We were allowed to borrow our schools manual Royal typewriters for practice and typing up (what seemed important at the time) our end of the year English essay. What a drag that was and an exercise in use Pica and double spacing and cheating on margins to fluff up the length of the report.
In the 90s my kids took Language Arts, which included traditional English (reading, grammar, sentence construction, etc.), spelling, writing. . .and keyboarding. So the minicourses are there, they just aren’t broken out on report cards.
That’s fine, they need not be. I grant done of the things are occasionally taught but unless things have changed I am not sure most are. The question of whether most students learn these other things remains but is not relevant to this thread, so will not be discussed here further.
One can say, of course, mothers can and should teach cooking and nutrition, fathers can teach home basics, they can learn CPR if they want to on their own… but not teaching all students these less academic but essential things, even in brief, hardly makes students better prepared, nor better citizens, nor more likely to prosper. Commonly it does not happen - perhaps families are more busy, less traditional, maybe lack the knowledge, will, resources or time.

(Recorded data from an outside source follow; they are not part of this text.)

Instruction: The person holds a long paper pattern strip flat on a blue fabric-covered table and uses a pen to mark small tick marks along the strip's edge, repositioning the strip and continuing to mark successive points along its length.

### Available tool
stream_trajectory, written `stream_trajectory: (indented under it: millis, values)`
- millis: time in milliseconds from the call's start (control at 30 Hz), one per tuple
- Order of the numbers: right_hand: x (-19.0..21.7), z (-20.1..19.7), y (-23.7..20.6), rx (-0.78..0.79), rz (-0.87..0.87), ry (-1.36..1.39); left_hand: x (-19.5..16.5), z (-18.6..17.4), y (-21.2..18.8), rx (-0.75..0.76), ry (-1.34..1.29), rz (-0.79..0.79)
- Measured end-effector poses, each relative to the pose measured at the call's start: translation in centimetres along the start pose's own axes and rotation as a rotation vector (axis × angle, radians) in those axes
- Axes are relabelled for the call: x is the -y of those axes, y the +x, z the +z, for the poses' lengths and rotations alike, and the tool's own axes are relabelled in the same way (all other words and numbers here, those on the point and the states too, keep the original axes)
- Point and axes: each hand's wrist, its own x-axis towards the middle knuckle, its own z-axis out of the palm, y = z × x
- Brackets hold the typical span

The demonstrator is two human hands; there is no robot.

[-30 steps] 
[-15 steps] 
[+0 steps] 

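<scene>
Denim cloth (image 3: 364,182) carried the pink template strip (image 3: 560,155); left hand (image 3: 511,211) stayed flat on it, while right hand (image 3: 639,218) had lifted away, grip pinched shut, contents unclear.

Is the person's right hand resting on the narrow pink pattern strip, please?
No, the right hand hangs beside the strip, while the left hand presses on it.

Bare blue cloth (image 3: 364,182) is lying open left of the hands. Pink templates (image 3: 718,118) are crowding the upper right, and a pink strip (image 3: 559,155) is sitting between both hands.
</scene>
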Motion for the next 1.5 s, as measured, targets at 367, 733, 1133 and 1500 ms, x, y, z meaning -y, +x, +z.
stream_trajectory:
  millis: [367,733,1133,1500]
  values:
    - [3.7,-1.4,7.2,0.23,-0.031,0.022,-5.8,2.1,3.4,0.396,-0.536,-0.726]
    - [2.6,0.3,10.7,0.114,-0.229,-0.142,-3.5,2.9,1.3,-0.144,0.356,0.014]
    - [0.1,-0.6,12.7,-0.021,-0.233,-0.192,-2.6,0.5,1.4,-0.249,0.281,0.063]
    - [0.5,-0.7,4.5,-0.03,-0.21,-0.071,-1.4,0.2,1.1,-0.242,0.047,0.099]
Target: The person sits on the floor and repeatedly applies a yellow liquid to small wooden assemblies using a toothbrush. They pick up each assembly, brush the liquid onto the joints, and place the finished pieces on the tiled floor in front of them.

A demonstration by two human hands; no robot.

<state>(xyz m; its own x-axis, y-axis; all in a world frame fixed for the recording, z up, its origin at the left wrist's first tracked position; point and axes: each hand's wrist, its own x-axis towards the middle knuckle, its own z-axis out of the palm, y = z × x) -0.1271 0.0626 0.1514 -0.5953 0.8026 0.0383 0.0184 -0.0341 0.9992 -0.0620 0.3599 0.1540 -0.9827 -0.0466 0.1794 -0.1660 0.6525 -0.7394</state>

I think schools could do more. No doubt some more experienced and informed teachers might disagree.
I joined the USAF in 1980 and went into the clerical field, so I learned typing at tech school. When I got out in ’88 I was typing 120 wpm. Can’t do that anymore since my stroke but can still do around 70.
Pretty much, yeah. When my wife’s grandfather got into the Army in WWII, the fighting was over in Europe, but was still going strong in the Pacific. He claimed that since he could type, he was sent to Europe to guard prisoners instead of being sent to the Pacific to fight.
My dad drafted during the Korean War, but taught himself typing during lunch breaks and such and wound up staying Stateside as a clerk. Very few soldiers could type then.
I’ve found that when you know how to type, you learn how to spell; typing is a pretty useless skill if you can’t spell.
In the military, spelling is a rare skill.
I once had to transcibe field notes into a big ledger for the unit’s recruiter, and sometimes I just could not figure out what people were trying to sound out. One of the most common mistakes I saw, though, was in recording a soldier’s religion (you don’t have to answer that question, but if you do, it’ll be printed on your dogtags). An awful lot of people were “Babtist.”